Antes de estar en esa situación tenía la firme convicción de querer matarse. Pero ahora que está en peligro no quiere morir. Siente que la vida se le ha pegado entre las uñas, que la pared que ahora araña para asirse es su salvación.

Abajo todo el mundo mira espantado al suicida. Pércibal Reynolds ahora no quiere morir. Ya no le importa ser pobre. Le da igual el destino del banco que acaba de perder. Ni tan siquiera el anillo de su mujer o que su amante lo haya abandonado esta misma tarde.

Sus dedos se van soltando de la pared, impotentes. Él no quiere caer. La gárgola lo mira desde arriba y él se está precipitando hacía el fondo. Todo es mucho más pausado de lo que podría haber imaginado. Puede ver a la gente desde arriba. Los ve acercarse.

Una niña de unos cinco años corre a las faldas de su madre. Tres bomberos están intentando acercarle una colchoneta. Dos adolescentes compran un perrito caliente. Ellos no lo ven precipitarse. Hay un chaval disfrazado de superhéroe. De Spiderman.

Pércibal grita y nadie lo está oyendo. Nadie lo puede proteger. Ni siquiera el Spiderman de pega. Él lo siente todo muy de cerca.

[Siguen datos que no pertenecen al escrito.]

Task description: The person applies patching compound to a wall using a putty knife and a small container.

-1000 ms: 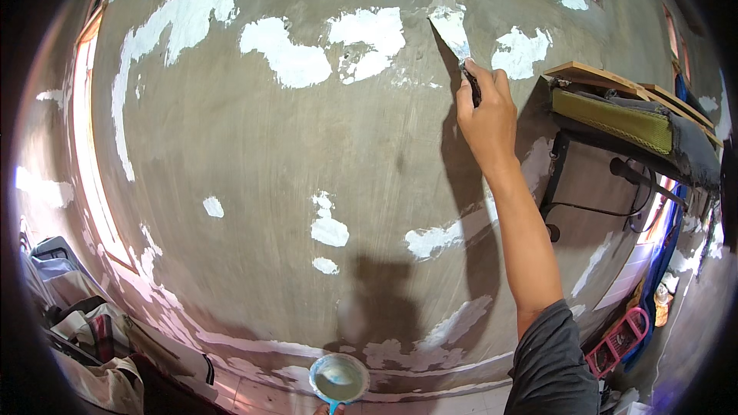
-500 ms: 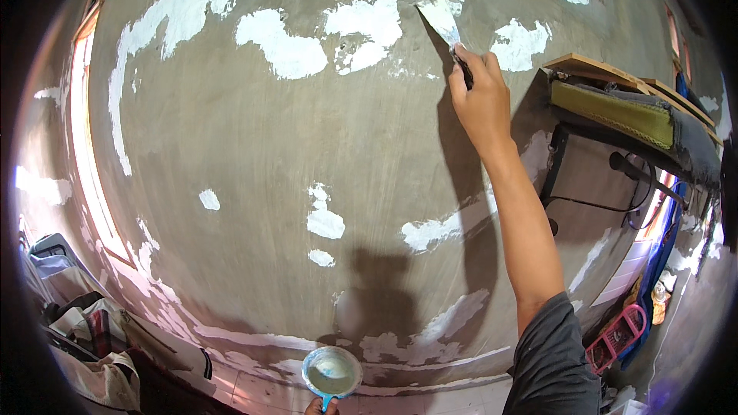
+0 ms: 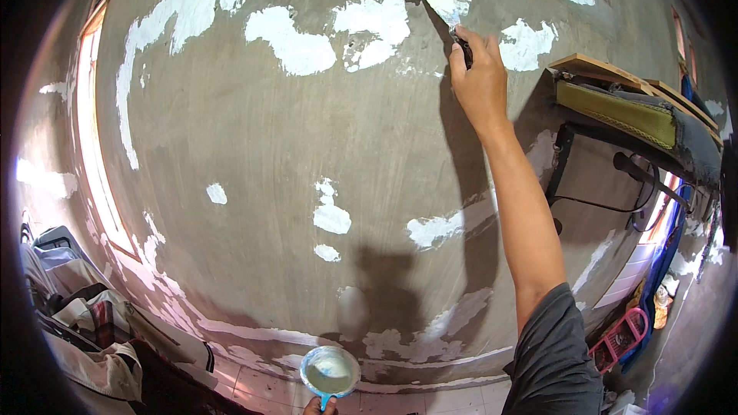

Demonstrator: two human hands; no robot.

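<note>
My right hand (image 3: 480, 81) is raised high on the grey wall (image 3: 231, 123), closed around the dark handle of a putty knife (image 3: 444, 8). Its whitish, smeared blade lies at the wall, at a spot between two white filler patches, the left one (image 3: 373, 27) and the right one (image 3: 526, 44). Low in the view, my left hand (image 3: 320, 406) grips the handle of a light-blue dipper (image 3: 330, 370) with a pale paste inside. Only the fingers of that hand show at the bottom edge.
At right, a shelf-like stack with an olive cushion (image 3: 615, 113) and boards juts from the wall, a black cable (image 3: 592, 206) hanging below. A pink plastic basket (image 3: 621, 340) sits lower right. Clothes (image 3: 92, 315) hang at lower left, near a narrow bright window (image 3: 91, 123).
The putty knife's blade has shifted slightly upward on the wall and turned a little. The whole view has slid slightly, and the dipper stays low in my left hand.
</note>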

La vibración de una mariposa que le sobrevuela como si fuera un hada buena que viniera a salvarlo.

Antes de llegar al suelo escucha perfectamente el claxon de un taxi que protesta ante el gentío que se agolpa para verlo caer. Es un ruido nítido. Lo oye como si fuera uno de esos privilegiados que ahora están caminando y no se están estrellando a una velocidad de 30 metros por segundo.

Todo el gentío se arremolina y se detiene a mirarlo. Gritan, lloran y algunos no pueden disimular la cara de asco.

Pércibal no ha sentido absolutamente nada. De repente se ve en el suelo. En una acera que parece almohadillada, blanda y acogedora. Se encuentra recostado en una postura bastante rara. Nunca se vio la espalda y ahora la tiene delante de su cabeza. Al lado se encuentran totalmente estiradas y cruzadas sus dos piernas. Pércibal sabía que esa postura era bastante extraña.